In 1775 he participated in the Invasion of Algiers (1775), and was promoted to lieutenant on 14 February 1776.

=== Uruguay ===
That same year 1775, he took part in the Second Cevallos expedition to the Río de la Plata, distinguishing himself in the reconquest of Colonia del Sacramento on 30 May 1777.

=== Ceuta ===
He was promoted to captain on 9 August 1788, and served in the garrison of Ceuta between 1790 and 1792, assisting in its defense against the Siege of Ceuta (1790–1791) by the Moroccans.

=== France ===
Having received the rank of Lieutenant Colonel on 16 April 1792, he was assigned to the army of Roussillon, fighting the French Republicans in the War of the Pyrenees. In 1793, he saw action in Palua, Argeles, Villelongue and Banyuls-les-Aspres.

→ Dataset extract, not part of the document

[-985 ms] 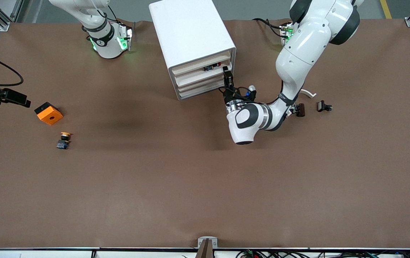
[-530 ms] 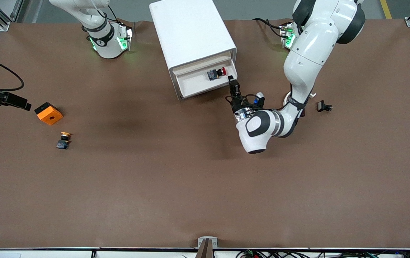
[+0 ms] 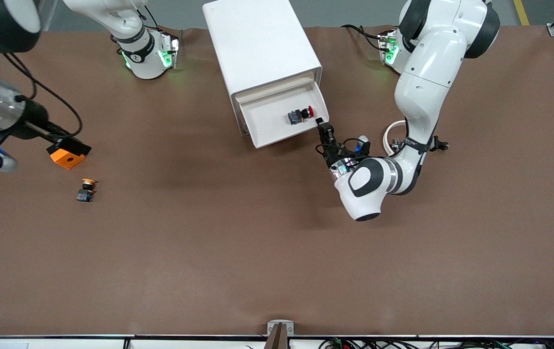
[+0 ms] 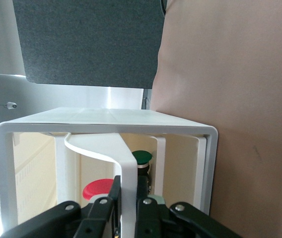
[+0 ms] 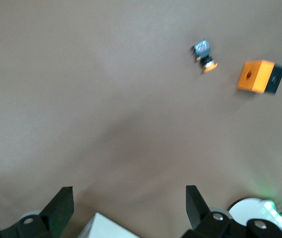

The following year he participated in the defense of Boulou on 30 April, but was taken prisoner when the Fort de Bellegarde surrendered on 18 September 1794. After regaining his freedom, he received the rank of Colonel on 4 September 1795 and returned to Ceuta, where he served from 1797 to 1800.

He married Josefa Espinosa de los Monteros in Algeciras on 27 September 1802.

=== Ecuador ===
On 1 May 1802, he was appointed Governor of the Cuenca Province in the Real Audiencia de Quito, taking office on 19 November 1803 and where he would remain until 1819. In 1809, he held the interim Presidency of the Real Audiencia de Quito and helped crush the Quito Revolution (1809-1812) in 1811-1812.
Promoted to Mariscal de Campo on 20 June 1813, he replaced Juan de Sámano as Commander of the Northern Army the following year, and defeated Nariño's Southern Campaign, taking Republican commander Antonio Nariño prisoner in Pasto, Colombia, on 10 May 1814.

He continued in his government of Cuenca, again temporarily occupying the Presidency of the Real Audiencia de Quito from 1819 to 1821. In that last year he had to face the troops of Patriot General Antonio José de Sucre, whom he first defeated in the Second Battle of Huachi (12 September), but was himself later completely defeated in the Battle of Pichincha on 24 May 1822, immediately capitulating.
== Cuba ==
He was expelled from Ecuador and sent to Cuba, where he was appointed sub-inspector of the troops of the island of Cuba in November 1824, a position he held until his promotion to Lieutenant General on 27 August 1834, when he retired. His offspring stayed in Cuba.